Biofilm architecture mainly acts as a barrier, preventing the entry of antibiotics and increasing resistance to different antimicrobial agents. In a health care setting, virulence factors and biofilm formation results in the emergence of resistant bacteria, limiting the ability to combat dental caries (Huang et al., 2011). Currently, there are a limited number of interventions that are unable to completely eradicate cariogenesis. Chlorhexidine is a broad spectrum antimicrobial agent mainly used to prevent oral infections (Brookes et al., 2020). However, this classical mouthwash agent may alter oral physiological functions causing dysgeusia. To circumvent these challenges, increased attention is being given to plant-based quorum sensing inhibitors (QSIs) for potential use as therapeutic agents. QSIs are naturally derived from the medicinal plants (Bouyahya et al., 2017), marine microbes marine algae (Chen et al., 2019), and synthetic analogs (Paul et al., 2018). There have been a myriad ways to inhibit QS molecules and QS-controlled virulence traits (Kalia, 2013).

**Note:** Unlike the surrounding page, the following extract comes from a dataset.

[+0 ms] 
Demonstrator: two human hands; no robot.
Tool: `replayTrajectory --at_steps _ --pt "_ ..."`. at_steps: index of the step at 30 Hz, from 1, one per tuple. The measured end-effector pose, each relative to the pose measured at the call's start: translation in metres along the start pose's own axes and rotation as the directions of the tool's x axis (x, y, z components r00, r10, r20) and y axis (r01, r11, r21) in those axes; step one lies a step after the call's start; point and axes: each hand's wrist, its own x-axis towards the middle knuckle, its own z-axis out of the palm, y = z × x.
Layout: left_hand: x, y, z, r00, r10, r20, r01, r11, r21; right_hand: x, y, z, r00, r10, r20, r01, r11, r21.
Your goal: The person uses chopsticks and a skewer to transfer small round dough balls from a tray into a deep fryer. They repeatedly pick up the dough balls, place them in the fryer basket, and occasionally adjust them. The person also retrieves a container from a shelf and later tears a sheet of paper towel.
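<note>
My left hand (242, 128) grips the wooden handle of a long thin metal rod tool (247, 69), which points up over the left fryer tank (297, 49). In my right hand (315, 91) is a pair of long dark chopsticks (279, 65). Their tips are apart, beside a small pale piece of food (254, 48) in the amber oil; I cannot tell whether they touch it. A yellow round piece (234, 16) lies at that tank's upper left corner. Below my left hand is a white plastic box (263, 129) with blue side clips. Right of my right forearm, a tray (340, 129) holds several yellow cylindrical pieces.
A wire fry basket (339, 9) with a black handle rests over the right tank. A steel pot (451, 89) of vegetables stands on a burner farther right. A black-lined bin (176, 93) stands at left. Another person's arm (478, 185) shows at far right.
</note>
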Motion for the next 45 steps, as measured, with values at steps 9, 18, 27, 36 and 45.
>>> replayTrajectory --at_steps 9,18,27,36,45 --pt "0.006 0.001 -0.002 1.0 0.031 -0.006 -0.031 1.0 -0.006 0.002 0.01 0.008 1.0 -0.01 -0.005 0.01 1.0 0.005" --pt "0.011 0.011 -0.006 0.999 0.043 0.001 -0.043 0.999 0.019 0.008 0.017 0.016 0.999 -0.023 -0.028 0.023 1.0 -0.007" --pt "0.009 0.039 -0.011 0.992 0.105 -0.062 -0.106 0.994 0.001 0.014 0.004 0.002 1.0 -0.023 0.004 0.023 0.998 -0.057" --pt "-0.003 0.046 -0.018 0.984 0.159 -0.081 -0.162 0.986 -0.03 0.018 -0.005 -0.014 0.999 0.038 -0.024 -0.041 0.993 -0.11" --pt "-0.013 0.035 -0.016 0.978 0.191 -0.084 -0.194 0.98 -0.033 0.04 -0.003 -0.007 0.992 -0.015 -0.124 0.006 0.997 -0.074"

Medicinal plants contain phytoconstituents that can be employed for therapeutics. Plants are used in traditional medicine preparations worldwide due to their reliability, safety and efficacy (Sofowora et al., 2013). Plant-based QS inhibitors such as Carum copticum, Phlomis bruguieri, Marrubium parviflorum (Mehdipour et al., 2022), Bergenia crassifolia (Liu et al., 2017), and Mediterranean herbs (Hickl et al., 2018), have potentially inhibited QS-controlled virulence traits and biofilm of S. mutans. Similarly, essential oil derived from Curcuma longa and eucalyptus oil inhibited S. mutans biofilms at the lowest concentration of 0.5 mg/mL (Lee et al., 2011, Balhaddad and AlSheikh, 2023). Similarly, quercetin, kaempferol and embelin have inhibited QS controlled virulence factors and biofilm in S. mutans (Zeng et al., 2019a, Zeng et al., 2019b, Kole et al., 2005). The phenolic phytocompound used herein viz., 4-hydroxy-3-methoxybenzaldehyde (4-H-3-MB), is naturally derived from vanilla pods (Olatunde et al., (2022)) 4-H-3-MB has several applications in the pharmaceutical (Arya et al., 2021), food (Martau et al., 2021), and the cosmetics and perfumes industries (Olatunde et al., (2022)). In addition, 4-H-3-MB has been shown to possess anticancer, antioxidant, antimicrobial, anti-inflammatory, cardio-productive activities (Olatunde et al., (2022)). Therefore, we aimed to evaluate the QS-controlled virulence traits and antibiofilm efficacy of 4-H-3-MB against S. mutans.